Boethius, "De consolatione philosophiae;' with commentary by


Remigius of Auxerre


[Ker 3, Gneuss 776]


HISTORY: The manuscript has been dated to the late 10c or early 11c on the basis of textual and paleographical evidence (Bishop 1971: xii; also stated by J. Wittig in a comment [1981/82] kept with the manuscript), and was written in England, almost certainly Abingdon (Ker, Cat., p. 3).

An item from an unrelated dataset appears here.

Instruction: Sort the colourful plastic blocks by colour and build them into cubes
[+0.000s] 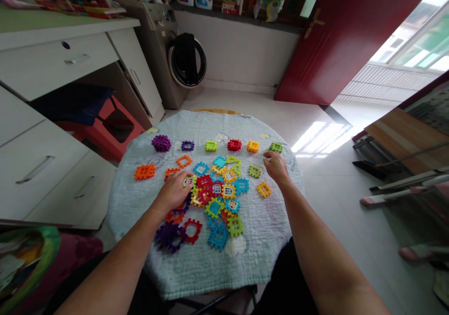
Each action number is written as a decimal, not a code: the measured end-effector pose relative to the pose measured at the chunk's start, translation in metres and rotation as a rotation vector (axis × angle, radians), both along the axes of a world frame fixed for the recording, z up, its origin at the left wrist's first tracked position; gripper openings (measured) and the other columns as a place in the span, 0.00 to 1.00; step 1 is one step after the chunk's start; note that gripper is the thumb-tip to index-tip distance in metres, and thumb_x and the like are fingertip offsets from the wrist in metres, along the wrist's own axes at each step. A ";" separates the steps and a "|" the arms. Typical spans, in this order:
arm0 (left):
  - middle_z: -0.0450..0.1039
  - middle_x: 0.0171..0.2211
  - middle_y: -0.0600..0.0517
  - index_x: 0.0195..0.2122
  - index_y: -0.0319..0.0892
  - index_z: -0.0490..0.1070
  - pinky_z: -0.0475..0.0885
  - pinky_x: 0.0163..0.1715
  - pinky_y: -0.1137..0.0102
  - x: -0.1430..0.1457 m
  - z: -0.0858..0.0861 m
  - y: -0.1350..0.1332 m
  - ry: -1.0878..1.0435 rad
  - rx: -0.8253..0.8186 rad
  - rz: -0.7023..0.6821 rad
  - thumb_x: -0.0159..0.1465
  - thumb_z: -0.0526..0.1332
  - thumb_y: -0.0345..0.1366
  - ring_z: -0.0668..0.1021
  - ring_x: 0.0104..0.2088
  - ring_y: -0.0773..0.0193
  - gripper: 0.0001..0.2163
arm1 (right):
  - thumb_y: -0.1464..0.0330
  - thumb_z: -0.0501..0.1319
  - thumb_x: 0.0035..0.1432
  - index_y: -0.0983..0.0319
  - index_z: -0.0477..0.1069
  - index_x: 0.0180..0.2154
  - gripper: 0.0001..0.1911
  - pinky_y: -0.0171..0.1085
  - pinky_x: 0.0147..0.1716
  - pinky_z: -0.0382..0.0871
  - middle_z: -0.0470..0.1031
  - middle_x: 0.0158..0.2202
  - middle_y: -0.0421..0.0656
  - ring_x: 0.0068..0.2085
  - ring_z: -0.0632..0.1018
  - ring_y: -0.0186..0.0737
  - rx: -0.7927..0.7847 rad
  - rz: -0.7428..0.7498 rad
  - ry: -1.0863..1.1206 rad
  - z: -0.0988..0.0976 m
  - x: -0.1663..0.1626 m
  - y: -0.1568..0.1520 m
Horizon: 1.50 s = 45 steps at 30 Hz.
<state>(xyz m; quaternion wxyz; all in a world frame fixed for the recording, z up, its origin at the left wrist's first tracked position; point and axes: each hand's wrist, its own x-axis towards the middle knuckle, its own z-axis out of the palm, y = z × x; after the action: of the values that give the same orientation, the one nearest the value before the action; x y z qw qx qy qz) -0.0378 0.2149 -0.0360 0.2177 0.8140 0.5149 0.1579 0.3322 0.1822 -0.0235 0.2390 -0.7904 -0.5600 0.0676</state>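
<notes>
My left hand is closed on a lime green building piece with a white window, over the left side of a loose heap of notched plastic pieces. Beside it in the heap lie red pieces and a blue window piece. My right hand is just in front of a small green stack at the table's right, its fingers curled; whatever they hold, if anything, is hidden. A single green square and a yellow-orange square lie left of that hand.
Along the back of the cloth-covered round table are purple, dark blue, lime, red and yellow-orange pieces. An orange stack lies left. A washing machine stands beyond.
</notes>
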 end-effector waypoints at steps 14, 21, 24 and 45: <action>0.73 0.44 0.45 0.41 0.40 0.70 0.66 0.52 0.60 0.003 0.004 -0.003 -0.035 0.014 0.017 0.57 0.53 0.36 0.73 0.48 0.54 0.14 | 0.60 0.49 0.64 0.55 0.67 0.55 0.20 0.54 0.57 0.53 0.55 0.65 0.44 0.63 0.54 0.54 -0.287 0.508 -0.178 -0.036 -0.092 0.019; 0.73 0.44 0.45 0.42 0.40 0.71 0.66 0.53 0.59 0.003 0.009 -0.004 -0.053 0.022 0.012 0.57 0.53 0.36 0.73 0.48 0.54 0.14 | 0.72 0.50 0.60 0.65 0.63 0.58 0.24 0.44 0.58 0.56 0.64 0.59 0.50 0.59 0.63 0.46 -0.160 0.471 -0.107 -0.021 -0.069 0.022; 0.73 0.45 0.45 0.42 0.40 0.71 0.66 0.53 0.59 0.003 0.010 -0.004 -0.065 0.023 0.004 0.57 0.53 0.37 0.73 0.48 0.54 0.14 | 0.77 0.49 0.57 0.65 0.67 0.55 0.24 0.42 0.58 0.57 0.68 0.55 0.51 0.56 0.67 0.42 -0.096 0.409 -0.044 -0.012 -0.056 0.026; 0.74 0.44 0.46 0.41 0.41 0.71 0.67 0.52 0.61 0.004 0.010 -0.005 -0.048 0.022 0.013 0.57 0.54 0.36 0.74 0.47 0.55 0.13 | 0.71 0.54 0.59 0.62 0.73 0.42 0.12 0.37 0.46 0.65 0.77 0.42 0.46 0.44 0.75 0.40 -0.107 0.329 -0.040 0.004 -0.057 0.020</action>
<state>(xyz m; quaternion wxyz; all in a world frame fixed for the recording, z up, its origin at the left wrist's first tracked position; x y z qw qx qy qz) -0.0337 0.2104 -0.0264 0.2201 0.8089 0.5131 0.1843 0.2755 0.2018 -0.0195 0.1712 -0.7008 -0.6820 0.1199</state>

Ker deduces that this manuscript was certainly from the same scriptorium as Antwerp, Plantin-Moretus Museum 16.2 [4] (Priscian) and Brussels, Bibliotheque Royale 1650 [18] (Aldhelm) and probably originally part of the same manuscript; however, Gwara (1997) has shown connections of the "Abingdon group" with Canterbury (see the description of [18]). Most of the glosses are contemporary, or near contemporary, with the text of Boethius's "De consolatione;' and contain a commentary ascribed to Remigius of Auxerre which is considered of a distinctly English type, containing variants found only in two other English manuscripts from the 11c (comment by J. Wittig kept with the manuscript). Occasionally, later glosses occur, dating from the 12c to the 14c. There are 15c notes referring to "Trivet" (f. 36r) and "Richard Swineshead" (f. 111v), showing that the manuscript was still in England at that time (Ker, Cat., p. 3). At the bottom of the first folio, Balthasar Moretus (1574-1641) wrote 'BOETHIUS | DE CONSOLAT Several corrections dating from the 16c are presumably by Theodore Poelman, who probably used this manuscript for his Boethius edition entitled Anicii Manlii Torquati Severini Boethii de consolatione philosophiae, lib. V, printed at the Plantin presses in 1562. Poelman bequeathed the manuscript to Christopher Plantin in 1581 (Smith 2001: 108).